THE NEW MANAGER of Dublin stationery shop Daintree Paper has said the first thing she did when she officially took over at the end of last week was to stock the shelves with same sex wedding invitations.
The store met with a storm of criticism last year after it emerged that the owner removed a wedding cake-topper of two grooms holding hands from display in his store. At the time, Paul Barnes said it was not his intention to cause offence but said the cake-topper because it did not “reflect the values I aspire to”.
New manager Nichola Doyle, who has worked at Daintree for eight years, said it was “just the most horrible time and it took a while to get over that”. Barnes stepped away from the business at the end of January and the new owners, Gerard and Laurence Barron, officially took over last Friday.
Doyle was the worker who sent the rogue tweet from the store’s official account, telling followers that “the staff do not share the opinion of the owner”. She admitted this to the new owners and she said their reaction was “yeah, you’re the person we want to lead on through the changes”.

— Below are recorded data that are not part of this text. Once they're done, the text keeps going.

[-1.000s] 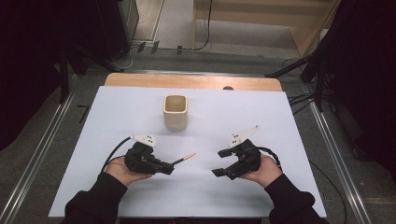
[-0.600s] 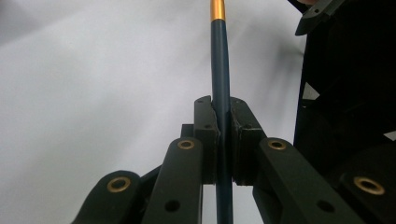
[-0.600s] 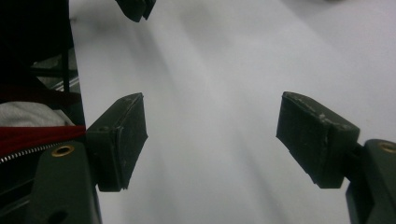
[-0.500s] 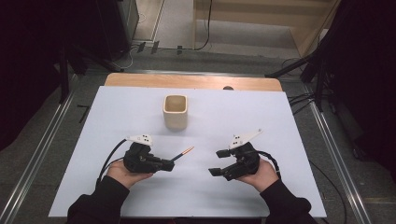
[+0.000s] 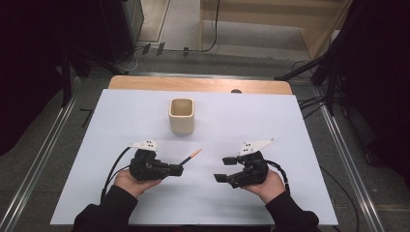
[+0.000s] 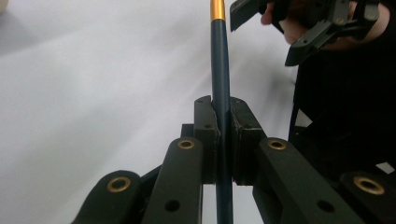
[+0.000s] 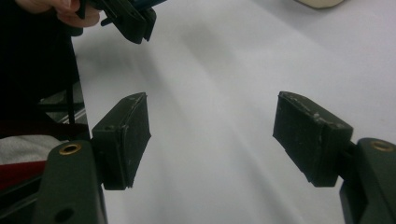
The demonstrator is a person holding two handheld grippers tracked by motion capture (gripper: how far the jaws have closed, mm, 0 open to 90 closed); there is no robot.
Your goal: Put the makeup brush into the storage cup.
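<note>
left claw (image 5: 180, 170): clamped on pencil (image 5: 191, 157), tip aimed at cup (image 5: 182, 116) beyond | right claw (image 5: 227, 167): wide, empty, narrowing

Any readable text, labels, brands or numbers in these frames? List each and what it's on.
None readable.
Pencil: plain dark barrel with a gold band, no print on the side that shows.
Cup: plain beige, no mark.
Left tongs and right tongs: black, unmarked.
White plates on top of the tongs: small dark dots, too small to tell whether they are print.
Table: plain white.
</note>
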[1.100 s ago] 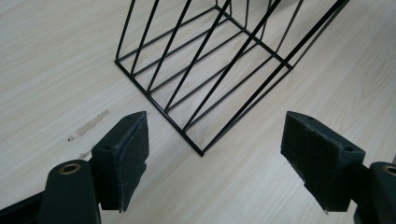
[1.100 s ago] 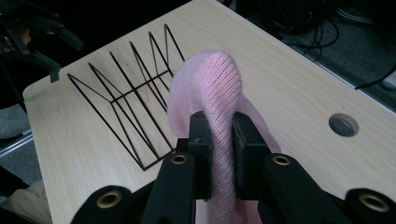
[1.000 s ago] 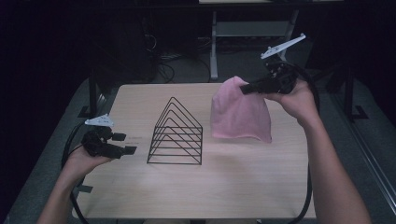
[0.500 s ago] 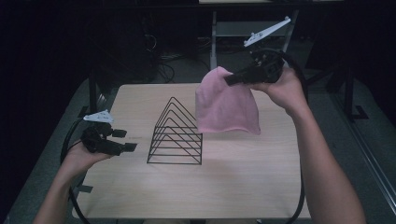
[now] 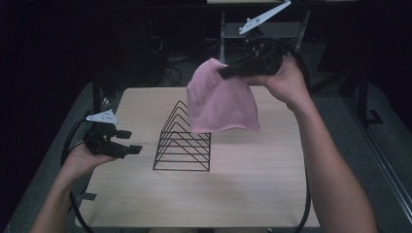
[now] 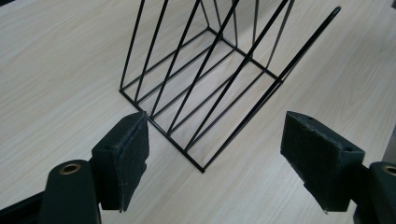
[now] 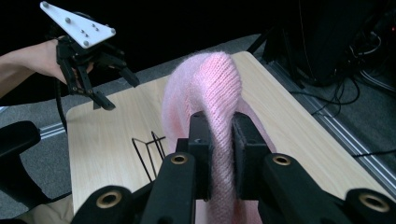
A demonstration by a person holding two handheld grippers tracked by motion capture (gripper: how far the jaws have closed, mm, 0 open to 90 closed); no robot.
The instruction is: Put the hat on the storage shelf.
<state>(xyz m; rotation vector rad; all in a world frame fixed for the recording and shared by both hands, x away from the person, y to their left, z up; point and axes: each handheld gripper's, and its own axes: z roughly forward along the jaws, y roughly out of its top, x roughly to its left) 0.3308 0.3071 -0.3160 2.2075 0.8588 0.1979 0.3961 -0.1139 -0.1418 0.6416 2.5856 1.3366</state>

All of the staff who remain have worked in the store for years but Doyle said it has downsized and a number of staff left of their own accord because of abuse they received over the cake-topper controversy.
“People were getting stuff on their personal Facebook accounts, everyone had to take down from their accounts where they worked and some people left because they couldn’t handle the abuse,” she explained.
However Doyle said the store policy has been changed now and she has already been in touch with the woman who made the cake-topper to tell her that her products are “more than welcome back”.
“The first thing I did on Friday was put all the same sex invitations out on display – we have a full selection of same sex merchandise and there’s no special section, it’s just in with everything else as it should be,” she said.
We want this to be a place where people can come in and wander and have a browse and get excited about their weddings. We want this to be a little giddy paper mecca where people can ooh and aah over the stuff.
“It’s going to be a hard flog to get the word out there and I’d just hate to anyone to think that they weren’t welcome here so now we just have to get that word out to everyone,” Doyle added.